■ **Exercise**: Apart from the pictures, the listing is to be returned exactly.

■ **Recorded information**:
^^^^

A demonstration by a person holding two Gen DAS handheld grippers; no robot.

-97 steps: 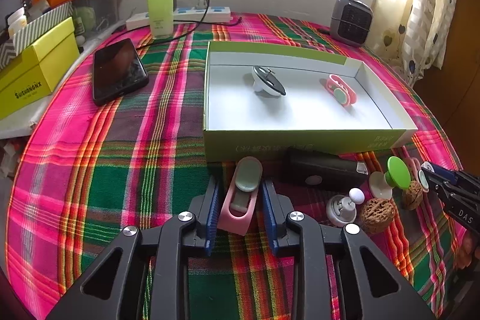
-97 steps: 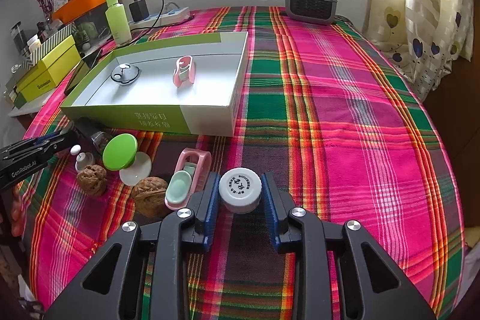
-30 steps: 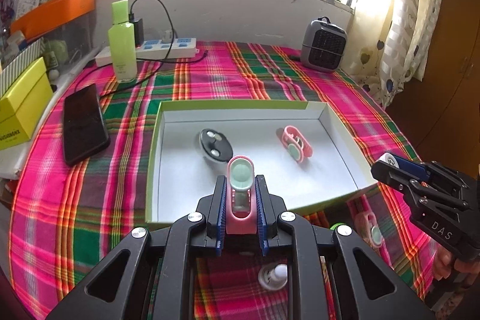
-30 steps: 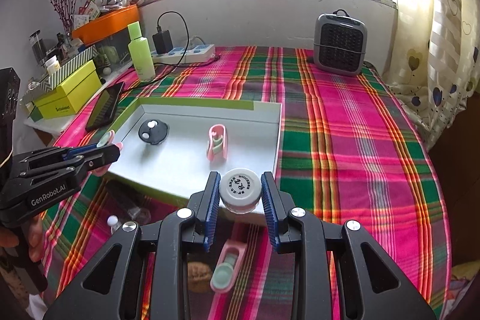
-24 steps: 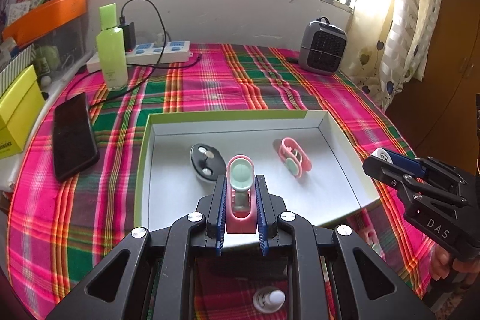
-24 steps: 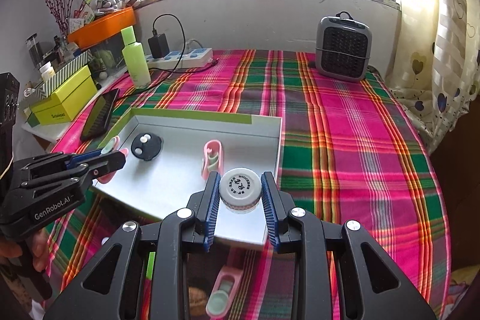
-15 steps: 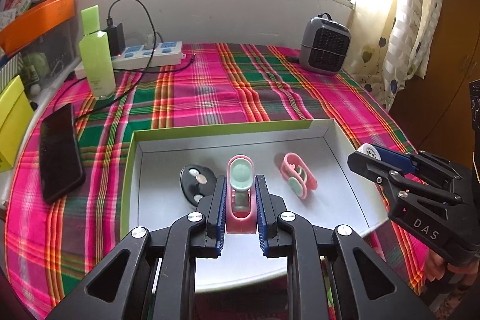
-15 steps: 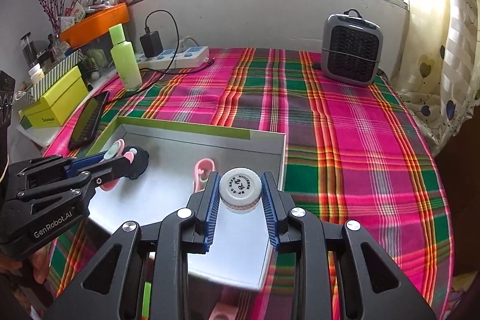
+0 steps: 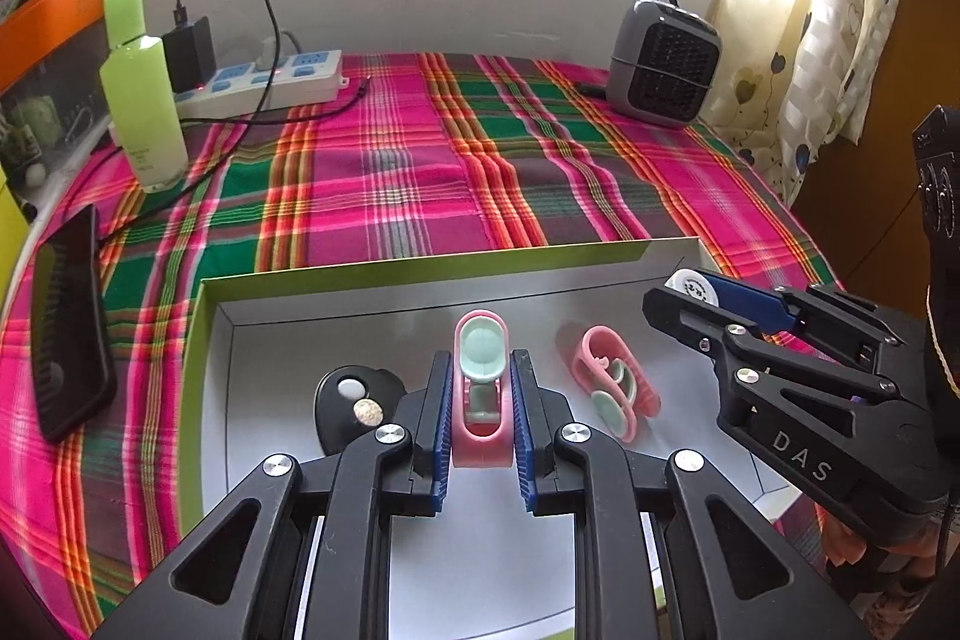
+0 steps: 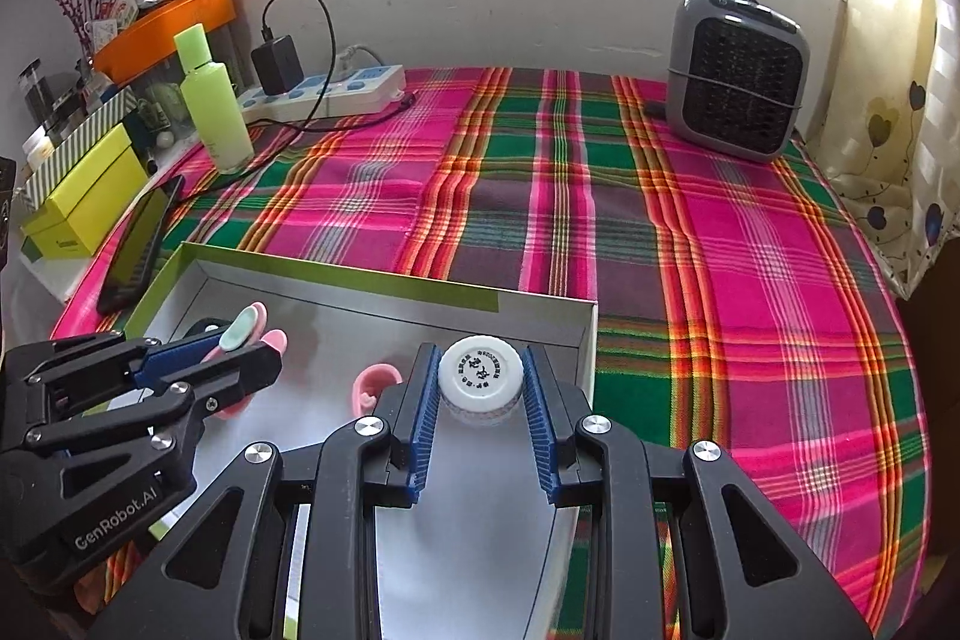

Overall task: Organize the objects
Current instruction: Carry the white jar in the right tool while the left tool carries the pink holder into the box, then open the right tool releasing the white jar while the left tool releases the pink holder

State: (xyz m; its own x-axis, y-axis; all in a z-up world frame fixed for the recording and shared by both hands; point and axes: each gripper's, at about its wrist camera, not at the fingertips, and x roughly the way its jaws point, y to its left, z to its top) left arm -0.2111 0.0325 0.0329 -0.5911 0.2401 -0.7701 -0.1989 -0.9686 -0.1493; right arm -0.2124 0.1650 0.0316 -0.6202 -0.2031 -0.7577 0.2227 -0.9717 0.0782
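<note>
My left gripper [image 9: 480, 388] is shut on a pink clip with a mint pad [image 9: 480, 358] and holds it above the white floor of the green-rimmed box [image 9: 207, 328]. Inside the box lie a second pink clip [image 9: 609, 385] and a black round piece [image 9: 351, 400]. My right gripper [image 10: 480, 382] is shut on a small white-capped bottle [image 10: 480, 370], over the box's right part near its right wall [image 10: 585, 340]. In the right wrist view the left gripper [image 10: 252, 340] and its clip [image 10: 243, 328] appear at the left. The right gripper [image 9: 690, 292] shows at the right of the left wrist view.
On the plaid tablecloth [image 9: 420, 172] beyond the box stand a green bottle [image 9: 141, 100], a power strip with a charger [image 9: 270, 79] and a grey heater [image 9: 663, 61]. A black phone [image 9: 66, 322] lies left of the box. A yellow box [image 10: 84, 202] sits at the far left edge.
Both grippers have travelled forward from the box's near edge to over its inside, sinking a little. Each keeps its grip. The items on the cloth in front of the box have dropped out of sight.
</note>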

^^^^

■ **Reply to the exercise**:
A demonstration by a person holding two Gen DAS handheld grippers; no robot.

-97 steps: 
-97 steps: 
-30 steps: 
-30 steps: 
-24 steps: 
-24 steps: 
-15 steps: 
-15 steps: 
+0 steps: 
+0 steps: 

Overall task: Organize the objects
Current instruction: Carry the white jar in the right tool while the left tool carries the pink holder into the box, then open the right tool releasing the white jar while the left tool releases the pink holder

State: (xyz m; its own x-axis, y-axis; all in a z-up world frame fixed for the recording and shared by both hands; point and axes: each gripper's, at about its wrist camera, not at the fingertips, and x roughly the way its jaws point, y to its left, z to its top) left arm -0.2111 0.0325 0.0329 -0.5911 0.2401 -0.7701 -0.1989 -0.9686 -0.1493; right arm -0.2124 0.1650 0.0316 -0.6202 -0.2031 -0.7577 0.2227 -0.9717 0.0782
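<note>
My left gripper [image 9: 480, 388] is shut on a pink clip with a mint pad [image 9: 480, 358] and holds it above the white floor of the green-rimmed box [image 9: 207, 328]. Inside the box lie a second pink clip [image 9: 609, 385] and a black round piece [image 9: 351, 400]. My right gripper [image 10: 480, 382] is shut on a small white-capped bottle [image 10: 480, 370], over the box's right part near its right wall [image 10: 585, 340]. In the right wrist view the left gripper [image 10: 252, 340] and its clip [image 10: 243, 328] appear at the left. The right gripper [image 9: 690, 292] shows at the right of the left wrist view.
On the plaid tablecloth [image 9: 420, 172] beyond the box stand a green bottle [image 9: 141, 100], a power strip with a charger [image 9: 270, 79] and a grey heater [image 9: 663, 61]. A black phone [image 9: 66, 322] lies left of the box. A yellow box [image 10: 84, 202] sits at the far left edge.
Both grippers have travelled forward from the box's near edge to over its inside, sinking a little. Each keeps its grip. The items on the cloth in front of the box have dropped out of sight.
</note>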

The output for this exercise is finished.